O hacker responsável pela invasão, conhecido como ellie.191, compartilhou suas descobertas com a 404 Media. Ele conseguiu acessar o código-fonte da Suno de 2023 e 2024, expondo os bastidores de como a IA funciona. E o que encontrou não é nada bonito para a empresa.
Segundo o vazamento, a Suno utilizava serviços da Bright Data, uma companhia especializada em proxies — basicamente, uma forma de mascarar de onde vêm as requisições na internet. Isso permitia que a plataforma baixasse músicas do YouTube e outras plataformas sem deixar rastros claros. Para os algoritmos dessas redes, parecia que vários usuários estavam fazendo downloads, quando na verdade era apenas um servidor da Suno.

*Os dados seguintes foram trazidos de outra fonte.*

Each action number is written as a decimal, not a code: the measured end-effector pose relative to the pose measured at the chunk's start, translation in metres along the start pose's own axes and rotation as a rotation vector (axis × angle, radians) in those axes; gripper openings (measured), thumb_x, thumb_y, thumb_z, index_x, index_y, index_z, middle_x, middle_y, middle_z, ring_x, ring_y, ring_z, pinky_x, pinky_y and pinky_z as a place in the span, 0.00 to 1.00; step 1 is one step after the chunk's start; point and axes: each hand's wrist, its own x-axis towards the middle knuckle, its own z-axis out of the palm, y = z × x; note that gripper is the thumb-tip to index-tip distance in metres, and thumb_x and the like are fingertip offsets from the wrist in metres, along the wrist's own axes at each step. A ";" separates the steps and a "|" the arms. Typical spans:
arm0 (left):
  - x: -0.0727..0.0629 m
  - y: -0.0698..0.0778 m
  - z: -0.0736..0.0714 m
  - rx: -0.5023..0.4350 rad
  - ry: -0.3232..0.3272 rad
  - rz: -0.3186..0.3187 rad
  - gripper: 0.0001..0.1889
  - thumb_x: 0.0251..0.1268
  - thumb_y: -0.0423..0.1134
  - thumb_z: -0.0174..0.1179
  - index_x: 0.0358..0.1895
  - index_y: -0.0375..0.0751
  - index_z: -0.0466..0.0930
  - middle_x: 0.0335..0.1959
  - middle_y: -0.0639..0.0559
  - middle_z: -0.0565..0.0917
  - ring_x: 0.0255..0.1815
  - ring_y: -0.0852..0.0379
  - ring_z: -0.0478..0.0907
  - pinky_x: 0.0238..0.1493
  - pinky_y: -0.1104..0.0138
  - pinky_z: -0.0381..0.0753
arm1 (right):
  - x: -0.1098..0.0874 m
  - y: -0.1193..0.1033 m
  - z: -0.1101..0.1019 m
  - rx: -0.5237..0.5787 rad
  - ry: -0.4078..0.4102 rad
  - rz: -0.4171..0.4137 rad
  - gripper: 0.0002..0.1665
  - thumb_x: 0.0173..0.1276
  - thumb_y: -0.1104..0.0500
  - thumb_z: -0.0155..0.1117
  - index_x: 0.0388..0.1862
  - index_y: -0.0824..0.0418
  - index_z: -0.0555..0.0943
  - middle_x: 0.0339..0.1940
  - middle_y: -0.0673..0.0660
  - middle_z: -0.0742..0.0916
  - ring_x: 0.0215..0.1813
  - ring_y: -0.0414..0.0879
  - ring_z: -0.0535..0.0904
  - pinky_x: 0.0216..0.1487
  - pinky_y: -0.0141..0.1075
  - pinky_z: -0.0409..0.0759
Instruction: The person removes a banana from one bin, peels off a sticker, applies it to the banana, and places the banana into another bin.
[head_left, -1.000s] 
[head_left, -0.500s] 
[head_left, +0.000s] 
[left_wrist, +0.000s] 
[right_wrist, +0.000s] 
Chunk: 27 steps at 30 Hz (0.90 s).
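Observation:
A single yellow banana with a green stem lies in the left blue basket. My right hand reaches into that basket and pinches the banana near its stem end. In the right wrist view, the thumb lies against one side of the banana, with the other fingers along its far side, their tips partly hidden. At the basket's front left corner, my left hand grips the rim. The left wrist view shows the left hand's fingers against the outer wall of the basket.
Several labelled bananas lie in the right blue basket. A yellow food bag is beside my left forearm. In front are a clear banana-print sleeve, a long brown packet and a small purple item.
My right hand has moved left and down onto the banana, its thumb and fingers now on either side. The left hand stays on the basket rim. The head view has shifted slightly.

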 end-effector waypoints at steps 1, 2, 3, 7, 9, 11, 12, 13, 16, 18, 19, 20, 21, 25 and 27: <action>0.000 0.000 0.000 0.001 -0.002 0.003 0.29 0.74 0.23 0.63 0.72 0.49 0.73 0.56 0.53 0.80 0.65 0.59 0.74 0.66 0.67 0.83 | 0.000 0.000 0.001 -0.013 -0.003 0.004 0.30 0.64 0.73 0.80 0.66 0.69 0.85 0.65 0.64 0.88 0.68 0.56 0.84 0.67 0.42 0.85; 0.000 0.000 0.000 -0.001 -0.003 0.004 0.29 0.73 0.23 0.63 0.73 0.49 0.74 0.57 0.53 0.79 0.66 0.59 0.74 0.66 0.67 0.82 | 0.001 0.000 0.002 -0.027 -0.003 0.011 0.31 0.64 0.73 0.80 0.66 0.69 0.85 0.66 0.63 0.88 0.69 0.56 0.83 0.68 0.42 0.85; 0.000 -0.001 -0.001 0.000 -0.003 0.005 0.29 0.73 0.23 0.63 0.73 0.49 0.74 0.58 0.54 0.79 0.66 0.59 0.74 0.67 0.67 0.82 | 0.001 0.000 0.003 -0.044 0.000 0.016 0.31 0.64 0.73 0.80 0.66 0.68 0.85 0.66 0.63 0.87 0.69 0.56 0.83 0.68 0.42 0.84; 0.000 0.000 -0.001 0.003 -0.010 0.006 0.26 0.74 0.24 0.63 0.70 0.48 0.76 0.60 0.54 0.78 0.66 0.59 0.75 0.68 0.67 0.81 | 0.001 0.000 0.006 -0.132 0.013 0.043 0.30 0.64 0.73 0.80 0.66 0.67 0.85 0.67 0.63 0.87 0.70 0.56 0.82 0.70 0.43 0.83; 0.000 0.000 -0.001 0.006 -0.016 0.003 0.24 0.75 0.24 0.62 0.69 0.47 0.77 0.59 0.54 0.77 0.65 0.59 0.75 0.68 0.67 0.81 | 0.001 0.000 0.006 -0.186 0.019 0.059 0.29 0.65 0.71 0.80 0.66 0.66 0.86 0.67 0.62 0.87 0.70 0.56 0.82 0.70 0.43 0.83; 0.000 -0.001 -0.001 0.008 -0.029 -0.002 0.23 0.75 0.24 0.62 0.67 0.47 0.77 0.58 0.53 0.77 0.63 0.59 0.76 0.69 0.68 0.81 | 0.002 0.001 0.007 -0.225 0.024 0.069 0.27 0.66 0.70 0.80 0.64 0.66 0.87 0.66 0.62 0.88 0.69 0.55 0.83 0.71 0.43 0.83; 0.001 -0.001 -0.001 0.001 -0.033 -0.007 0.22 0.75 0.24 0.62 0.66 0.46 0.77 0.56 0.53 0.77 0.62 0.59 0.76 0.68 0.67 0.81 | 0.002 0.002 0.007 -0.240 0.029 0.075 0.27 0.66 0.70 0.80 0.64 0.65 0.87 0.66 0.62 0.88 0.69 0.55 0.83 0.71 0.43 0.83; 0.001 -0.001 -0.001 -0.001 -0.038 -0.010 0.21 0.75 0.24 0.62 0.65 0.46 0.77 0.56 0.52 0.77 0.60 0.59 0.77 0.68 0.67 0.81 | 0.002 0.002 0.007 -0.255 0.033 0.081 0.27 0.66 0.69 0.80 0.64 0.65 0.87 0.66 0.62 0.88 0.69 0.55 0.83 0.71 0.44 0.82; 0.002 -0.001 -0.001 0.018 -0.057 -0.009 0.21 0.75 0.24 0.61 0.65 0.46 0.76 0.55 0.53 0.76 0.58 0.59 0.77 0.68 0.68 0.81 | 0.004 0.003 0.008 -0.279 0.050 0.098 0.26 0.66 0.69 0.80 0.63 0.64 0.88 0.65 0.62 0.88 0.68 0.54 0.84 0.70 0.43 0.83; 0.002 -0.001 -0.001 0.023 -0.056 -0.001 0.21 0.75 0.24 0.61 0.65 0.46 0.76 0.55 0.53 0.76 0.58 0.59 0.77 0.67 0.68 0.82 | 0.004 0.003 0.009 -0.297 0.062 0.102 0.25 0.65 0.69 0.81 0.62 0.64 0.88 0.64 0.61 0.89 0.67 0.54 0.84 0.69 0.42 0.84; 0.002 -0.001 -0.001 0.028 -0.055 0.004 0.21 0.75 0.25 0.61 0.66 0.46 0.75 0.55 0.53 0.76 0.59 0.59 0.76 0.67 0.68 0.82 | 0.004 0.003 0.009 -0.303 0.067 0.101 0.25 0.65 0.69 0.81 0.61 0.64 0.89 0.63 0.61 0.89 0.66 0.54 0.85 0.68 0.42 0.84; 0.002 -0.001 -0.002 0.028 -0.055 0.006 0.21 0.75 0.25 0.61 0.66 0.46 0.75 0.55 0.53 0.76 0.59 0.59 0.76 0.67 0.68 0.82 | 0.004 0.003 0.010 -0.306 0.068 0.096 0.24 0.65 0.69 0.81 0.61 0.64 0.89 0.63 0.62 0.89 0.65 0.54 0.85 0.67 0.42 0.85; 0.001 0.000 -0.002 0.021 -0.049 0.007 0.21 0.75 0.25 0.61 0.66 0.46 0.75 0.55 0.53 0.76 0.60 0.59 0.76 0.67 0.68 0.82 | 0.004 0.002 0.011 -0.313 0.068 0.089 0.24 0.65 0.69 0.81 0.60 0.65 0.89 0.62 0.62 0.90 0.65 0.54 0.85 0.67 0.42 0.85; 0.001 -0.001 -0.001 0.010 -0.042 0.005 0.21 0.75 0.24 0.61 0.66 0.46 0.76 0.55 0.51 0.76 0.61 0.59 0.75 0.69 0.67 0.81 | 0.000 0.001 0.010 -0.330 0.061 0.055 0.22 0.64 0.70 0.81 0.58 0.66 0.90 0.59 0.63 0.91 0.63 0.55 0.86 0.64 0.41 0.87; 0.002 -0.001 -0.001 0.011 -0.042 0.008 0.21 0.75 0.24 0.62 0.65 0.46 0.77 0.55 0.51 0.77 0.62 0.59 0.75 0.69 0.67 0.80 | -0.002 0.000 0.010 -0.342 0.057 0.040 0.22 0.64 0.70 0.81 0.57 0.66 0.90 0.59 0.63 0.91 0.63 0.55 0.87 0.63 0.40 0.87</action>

É como se um jogador de CS2 usasse um software para parecer estar em múltiplas regiões ao mesmo tempo, enganando o sistema anti-cheat. Exceto que aqui, a vítima não é o jogo, mas artistas e produtoras musicais que tiveram seu trabalho utilizado sem consentimento.
A descoberta coloca a Suno — que já enfrentava processos de músicos famosos — em uma posição ainda mais delicada. A empresa não apenas estava gerando conteúdo com base em material protegido, como estava deliberadamente tentando esconder isso.
Para criadores de conteúdo, streamers e produtores brasileiros que usam IA para criar trilhas sonoras, essa situação é um lembrete importante: nem toda ferramenta que promete facilitar o trabalho criativo o faz de forma ética. Vale ficar atento antes de integrar essas tecnologias em seus projetos.